Assigned task: Work through the data line by line, gathering every line that has the word "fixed".

Data extract:
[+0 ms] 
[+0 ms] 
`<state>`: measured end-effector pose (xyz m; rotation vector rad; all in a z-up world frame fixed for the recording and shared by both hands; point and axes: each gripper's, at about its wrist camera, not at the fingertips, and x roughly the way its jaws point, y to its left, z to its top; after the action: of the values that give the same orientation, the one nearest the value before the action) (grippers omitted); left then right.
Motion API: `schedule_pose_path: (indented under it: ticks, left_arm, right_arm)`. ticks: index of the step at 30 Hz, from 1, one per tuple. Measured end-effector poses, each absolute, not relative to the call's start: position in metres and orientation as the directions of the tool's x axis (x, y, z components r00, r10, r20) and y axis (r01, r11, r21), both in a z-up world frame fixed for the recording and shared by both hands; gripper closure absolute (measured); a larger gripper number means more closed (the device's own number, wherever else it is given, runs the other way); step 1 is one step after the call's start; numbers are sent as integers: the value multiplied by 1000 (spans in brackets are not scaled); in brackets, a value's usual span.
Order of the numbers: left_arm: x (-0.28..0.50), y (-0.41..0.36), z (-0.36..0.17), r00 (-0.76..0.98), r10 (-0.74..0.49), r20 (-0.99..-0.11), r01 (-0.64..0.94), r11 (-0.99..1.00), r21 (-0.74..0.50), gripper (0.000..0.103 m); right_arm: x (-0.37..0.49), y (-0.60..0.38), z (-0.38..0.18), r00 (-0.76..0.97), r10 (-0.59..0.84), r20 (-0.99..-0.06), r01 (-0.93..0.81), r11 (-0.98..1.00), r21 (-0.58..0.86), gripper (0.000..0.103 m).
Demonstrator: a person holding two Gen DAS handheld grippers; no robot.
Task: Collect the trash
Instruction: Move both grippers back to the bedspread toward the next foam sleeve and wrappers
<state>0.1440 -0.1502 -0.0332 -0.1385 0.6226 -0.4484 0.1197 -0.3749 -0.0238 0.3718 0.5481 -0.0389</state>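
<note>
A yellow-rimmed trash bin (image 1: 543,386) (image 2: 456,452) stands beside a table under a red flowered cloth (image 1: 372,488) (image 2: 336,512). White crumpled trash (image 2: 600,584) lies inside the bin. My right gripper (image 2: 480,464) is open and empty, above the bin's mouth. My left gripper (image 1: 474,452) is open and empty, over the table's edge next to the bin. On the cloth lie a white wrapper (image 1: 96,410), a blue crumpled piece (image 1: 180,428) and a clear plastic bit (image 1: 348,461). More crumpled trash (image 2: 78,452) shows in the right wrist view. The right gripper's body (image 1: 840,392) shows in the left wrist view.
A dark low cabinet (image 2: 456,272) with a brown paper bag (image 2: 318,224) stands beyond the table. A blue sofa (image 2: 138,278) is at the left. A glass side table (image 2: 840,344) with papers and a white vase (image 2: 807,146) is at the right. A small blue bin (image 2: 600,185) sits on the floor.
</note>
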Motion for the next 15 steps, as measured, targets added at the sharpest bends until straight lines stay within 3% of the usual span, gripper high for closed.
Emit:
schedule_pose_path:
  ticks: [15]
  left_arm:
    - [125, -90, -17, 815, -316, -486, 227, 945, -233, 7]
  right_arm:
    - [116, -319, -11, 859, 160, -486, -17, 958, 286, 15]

Answer for the task:
`<state>`: measured end-effector pose (xyz m; rotation vector rad; all in a z-up world frame fixed for the recording and shared by both hands; point and axes: each gripper's, at about its wrist camera, not at the fingertips, and x roughly the way its jaws point, y to its left, z to its top; after the action: of the values that give the same orientation, the one nearest the value before the action) (grippers omitted); left then right.
Motion API: `schedule_pose_path: (indented under it: ticks, left_arm, right_arm)`. ticks: index of the step at 30 Hz, from 1, one per tuple. Measured end-effector poses, each absolute, not relative to the call's start: position in metres and orientation as the directions of the tool's x axis (x, y, z components r00, r10, r20) and y axis (r01, r11, r21), both in a z-up world frame fixed for the recording and shared by both hands; gripper closure absolute (measured); a larger gripper number means more closed (the device's own number, wherever else it is given, runs the other way); step 1 is one step after the call's start; numbers are sent as integers: the value multiplied by 1000 (spans in brackets are not scaled); in brackets, a value's usual span.

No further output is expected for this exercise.